═══ Dataset records ═══

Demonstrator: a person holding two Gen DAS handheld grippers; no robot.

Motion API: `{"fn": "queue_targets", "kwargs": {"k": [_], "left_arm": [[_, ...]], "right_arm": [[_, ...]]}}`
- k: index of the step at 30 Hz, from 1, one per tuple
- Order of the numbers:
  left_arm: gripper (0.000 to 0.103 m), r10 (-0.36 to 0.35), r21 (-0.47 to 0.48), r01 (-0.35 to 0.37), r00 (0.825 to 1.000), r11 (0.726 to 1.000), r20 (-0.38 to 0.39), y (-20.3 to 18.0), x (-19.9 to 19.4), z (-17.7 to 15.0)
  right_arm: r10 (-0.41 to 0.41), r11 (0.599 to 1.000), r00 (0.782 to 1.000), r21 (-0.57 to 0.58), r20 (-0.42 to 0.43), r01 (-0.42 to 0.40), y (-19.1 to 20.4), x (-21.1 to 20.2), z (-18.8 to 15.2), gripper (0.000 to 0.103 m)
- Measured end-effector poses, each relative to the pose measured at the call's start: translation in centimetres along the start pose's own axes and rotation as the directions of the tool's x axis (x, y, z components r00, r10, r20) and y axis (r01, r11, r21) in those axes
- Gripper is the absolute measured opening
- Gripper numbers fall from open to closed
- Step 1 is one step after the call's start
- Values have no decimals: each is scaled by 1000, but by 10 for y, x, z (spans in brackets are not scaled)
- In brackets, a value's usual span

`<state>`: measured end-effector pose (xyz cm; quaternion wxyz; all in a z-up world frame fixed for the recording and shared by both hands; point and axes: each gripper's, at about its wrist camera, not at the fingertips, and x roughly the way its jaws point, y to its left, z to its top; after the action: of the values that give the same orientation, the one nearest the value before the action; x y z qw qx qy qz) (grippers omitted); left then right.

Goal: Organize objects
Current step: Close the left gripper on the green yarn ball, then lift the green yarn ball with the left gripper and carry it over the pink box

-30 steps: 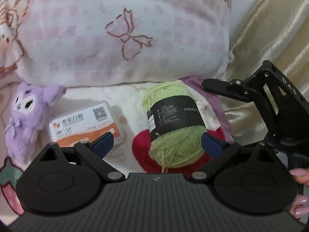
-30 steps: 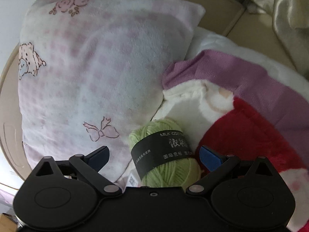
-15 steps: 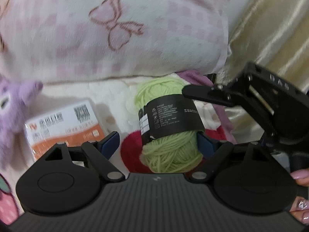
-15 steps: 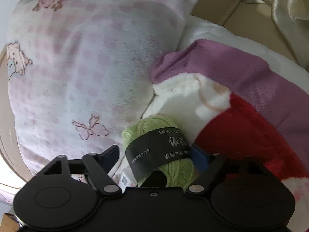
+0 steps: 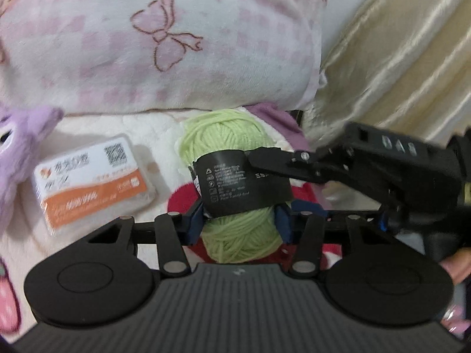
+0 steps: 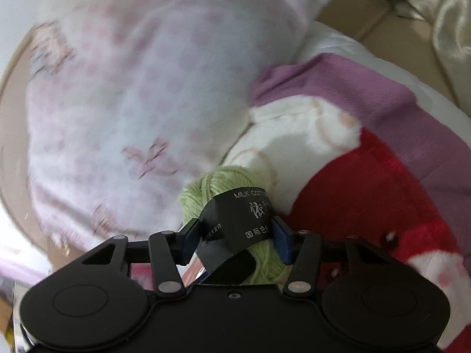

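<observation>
Left wrist view: left gripper (image 5: 240,222) & right gripper (image 6: 234,239), jaws just closing, both pinch green black-banded yarn ball (image 5: 226,147) betw. blue pads.

At lower centre of the frame, my right tool (image 6: 234,236) has just been closing its blue pads onto a green yarn ball (image 6: 217,189) with a black paper band (image 6: 235,223). A pink-checked pillow (image 6: 141,94) fills the left; a red, white and purple blanket (image 6: 368,194) lies right.
</observation>
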<state>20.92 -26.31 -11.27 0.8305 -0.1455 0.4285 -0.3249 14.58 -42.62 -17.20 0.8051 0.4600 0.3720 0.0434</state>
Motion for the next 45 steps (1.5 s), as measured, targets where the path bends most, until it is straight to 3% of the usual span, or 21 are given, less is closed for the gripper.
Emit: {"fn": "queue_targets", "kwargs": {"k": [4,8,17,22,34,39,45], "left_arm": [[48,19,72,-16,999,997,-38,-12,-23,2],[48,38,78,-35,999,996,-37,-11,-41,1],[48,84,-2,-85,991,996,-108,2,-71,-15],[48,117,-14,-121,983,993,-144,4,-94,-27],[49,185,32,-183,968,983,-169,6,-168,-50],[49,168,56,-161,972,985,-167,6,-196,-61],[50,132,20,-131,973,991,-189,16,-223,-81]], "right_arm": [[40,999,999,-28,-6,-40,8,-15,-15,57],[79,997,996,-22,-36,-80,13,-10,-22,57],[45,996,991,-71,-128,-55,32,-9,-53,58],[6,985,985,-168,-173,-36,49,-15,-77,60],[93,951,928,-243,-361,-190,80,-24,-116,60],[77,951,893,-237,-443,-200,96,-28,-123,60],[-8,933,877,-318,-481,-166,122,-39,-150,60]]}}
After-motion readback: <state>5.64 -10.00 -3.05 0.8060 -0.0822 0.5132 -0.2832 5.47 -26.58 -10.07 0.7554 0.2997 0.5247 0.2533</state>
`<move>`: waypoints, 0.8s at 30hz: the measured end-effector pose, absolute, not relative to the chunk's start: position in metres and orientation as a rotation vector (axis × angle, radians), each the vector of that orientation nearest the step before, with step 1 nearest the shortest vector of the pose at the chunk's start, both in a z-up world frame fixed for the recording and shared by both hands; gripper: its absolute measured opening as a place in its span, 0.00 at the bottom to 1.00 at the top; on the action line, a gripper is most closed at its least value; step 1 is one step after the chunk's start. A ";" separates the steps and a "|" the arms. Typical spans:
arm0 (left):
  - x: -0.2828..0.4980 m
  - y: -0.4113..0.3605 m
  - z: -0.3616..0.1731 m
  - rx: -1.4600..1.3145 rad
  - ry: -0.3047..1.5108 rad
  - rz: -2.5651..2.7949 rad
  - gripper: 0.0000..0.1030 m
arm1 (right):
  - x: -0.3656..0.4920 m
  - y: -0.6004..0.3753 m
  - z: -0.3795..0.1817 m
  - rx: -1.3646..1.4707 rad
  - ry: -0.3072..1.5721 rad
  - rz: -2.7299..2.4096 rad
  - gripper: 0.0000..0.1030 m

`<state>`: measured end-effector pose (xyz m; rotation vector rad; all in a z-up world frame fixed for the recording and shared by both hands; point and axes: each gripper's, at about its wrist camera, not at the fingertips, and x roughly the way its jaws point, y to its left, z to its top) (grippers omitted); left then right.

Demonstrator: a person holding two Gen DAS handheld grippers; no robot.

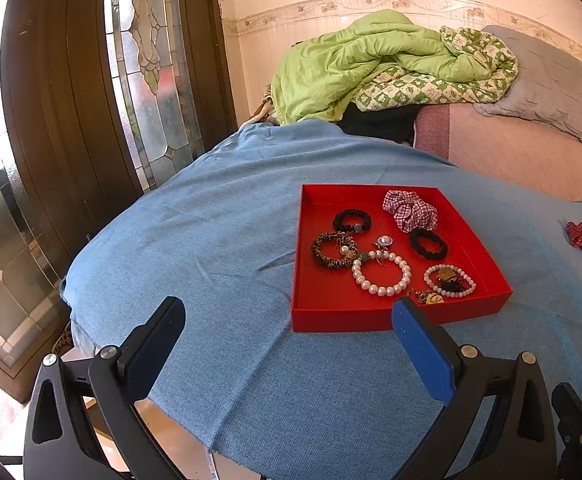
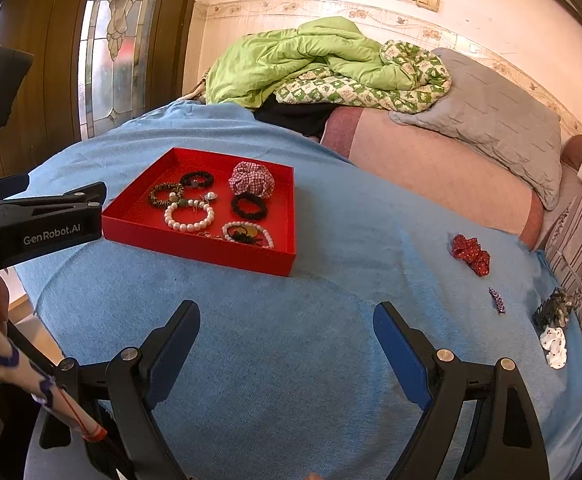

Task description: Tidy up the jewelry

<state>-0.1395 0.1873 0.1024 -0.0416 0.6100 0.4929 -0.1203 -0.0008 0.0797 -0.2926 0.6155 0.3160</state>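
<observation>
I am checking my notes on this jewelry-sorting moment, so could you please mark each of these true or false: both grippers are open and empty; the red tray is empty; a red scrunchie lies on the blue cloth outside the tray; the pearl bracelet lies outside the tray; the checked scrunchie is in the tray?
1. Both the left gripper and the right gripper are open and empty. True.
2. The red tray is empty. False: it holds bracelets and hair ties.
3. A red scrunchie lies on the blue cloth outside the tray. True.
4. The pearl bracelet lies outside the tray. False: it is inside.
5. The checked scrunchie is in the tray. True.
</observation>
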 end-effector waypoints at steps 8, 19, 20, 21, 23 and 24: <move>-0.140 0.188 0.102 -0.044 0.609 0.490 1.00 | -0.120 0.000 0.078 -0.295 0.618 0.316 0.89; -0.140 0.187 0.101 -0.042 0.612 0.487 1.00 | -0.119 0.000 0.076 -0.297 0.621 0.316 0.89; -0.140 0.187 0.101 -0.043 0.612 0.487 1.00 | -0.119 0.000 0.076 -0.297 0.621 0.316 0.89; -0.140 0.187 0.100 -0.043 0.613 0.485 1.00 | -0.119 0.000 0.076 -0.298 0.621 0.316 0.89; -0.140 0.187 0.100 -0.043 0.613 0.487 1.00 | -0.119 0.000 0.077 -0.297 0.621 0.316 0.89; -0.140 0.187 0.100 -0.043 0.613 0.486 1.00 | -0.119 0.000 0.076 -0.297 0.622 0.316 0.89</move>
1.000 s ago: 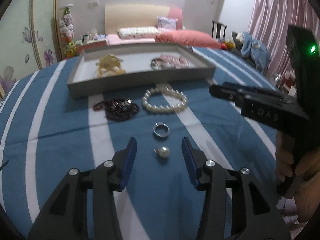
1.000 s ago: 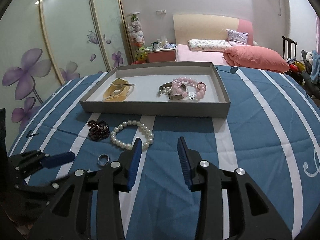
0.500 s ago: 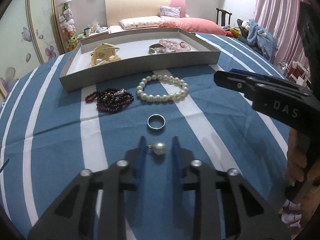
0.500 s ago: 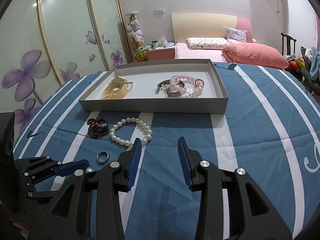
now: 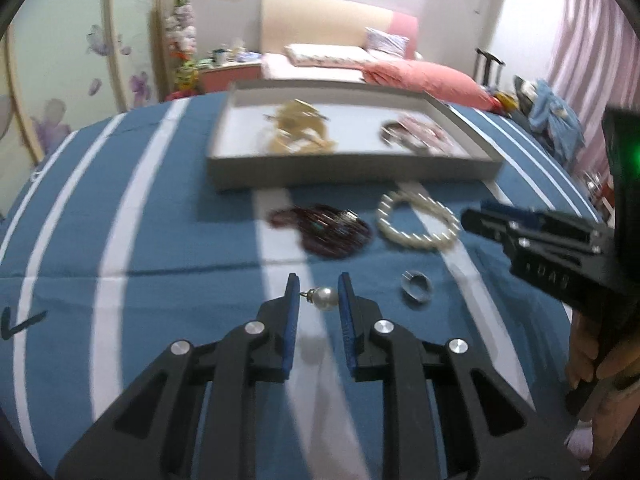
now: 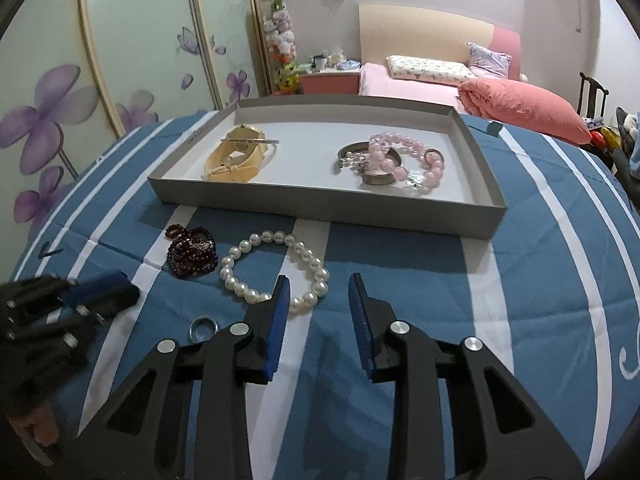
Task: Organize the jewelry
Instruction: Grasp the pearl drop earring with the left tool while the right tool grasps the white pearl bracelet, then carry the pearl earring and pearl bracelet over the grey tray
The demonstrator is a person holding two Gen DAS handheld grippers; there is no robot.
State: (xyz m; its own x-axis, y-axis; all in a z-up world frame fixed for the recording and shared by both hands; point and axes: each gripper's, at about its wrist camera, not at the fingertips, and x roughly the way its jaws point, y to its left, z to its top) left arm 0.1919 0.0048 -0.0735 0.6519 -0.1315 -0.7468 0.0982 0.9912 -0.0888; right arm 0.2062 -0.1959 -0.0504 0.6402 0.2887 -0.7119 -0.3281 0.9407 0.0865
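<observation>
Left claw (image 5: pixel 318 294) pinches the pearl pendant (image 5: pixel 325 298) at its tips; right claw (image 6: pixel 318 294) closing, empty.

Black grippers with blue-padded fingers (image 5: pixel 291 320), silver screws, a green light.

A blue worktop (image 6: pixel 420 264) with white stripes carries a grey tray (image 6: pixel 320 208) at upper centre; below it lie dark red beads (image 6: pixel 191 256), a pearl bracelet (image 6: pixel 276 272) and a ring (image 6: pixel 203 327).
</observation>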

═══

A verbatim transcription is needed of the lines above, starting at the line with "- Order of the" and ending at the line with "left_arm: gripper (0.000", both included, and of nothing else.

- Order of the numbers:
  left_arm: gripper (0.000 to 0.103 m), r10 (-0.36 to 0.35), r21 (-0.47 to 0.48), r01 (-0.35 to 0.37), r00 (0.825 to 1.000), r11 (0.726 to 1.000), r20 (-0.38 to 0.39), y (-20.3 to 18.0), x (-19.9 to 19.4), z (-17.7 to 15.0)

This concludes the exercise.